◆ **What to do**
Copy the data exactly, line for line.

**********

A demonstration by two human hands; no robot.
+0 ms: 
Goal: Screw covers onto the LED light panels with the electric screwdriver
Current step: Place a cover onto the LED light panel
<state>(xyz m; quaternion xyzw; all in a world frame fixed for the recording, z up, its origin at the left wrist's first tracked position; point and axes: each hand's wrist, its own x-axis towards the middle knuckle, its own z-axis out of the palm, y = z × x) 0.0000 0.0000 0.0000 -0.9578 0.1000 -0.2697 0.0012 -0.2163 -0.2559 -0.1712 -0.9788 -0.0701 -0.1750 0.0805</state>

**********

◆ **Written answer**
A demonstration by two human hands; no robot.
+0 ms: 
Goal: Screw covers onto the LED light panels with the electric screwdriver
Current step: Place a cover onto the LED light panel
<state>(xyz m; quaternion xyzw; all in a world frame fixed for the recording, z up, its origin at the left wrist's first tracked position; point and axes: each hand's wrist, its own x-axis towards the middle knuckle, its own z-axis out of the palm, y = z × x) 0.0000 0.0000 0.0000 -0.9578 0.1000 -0.2697 0.0012 -0.2163 -0.2559 -0.1712 -0.9788 -0.0701 -0.1750 0.0805</state>

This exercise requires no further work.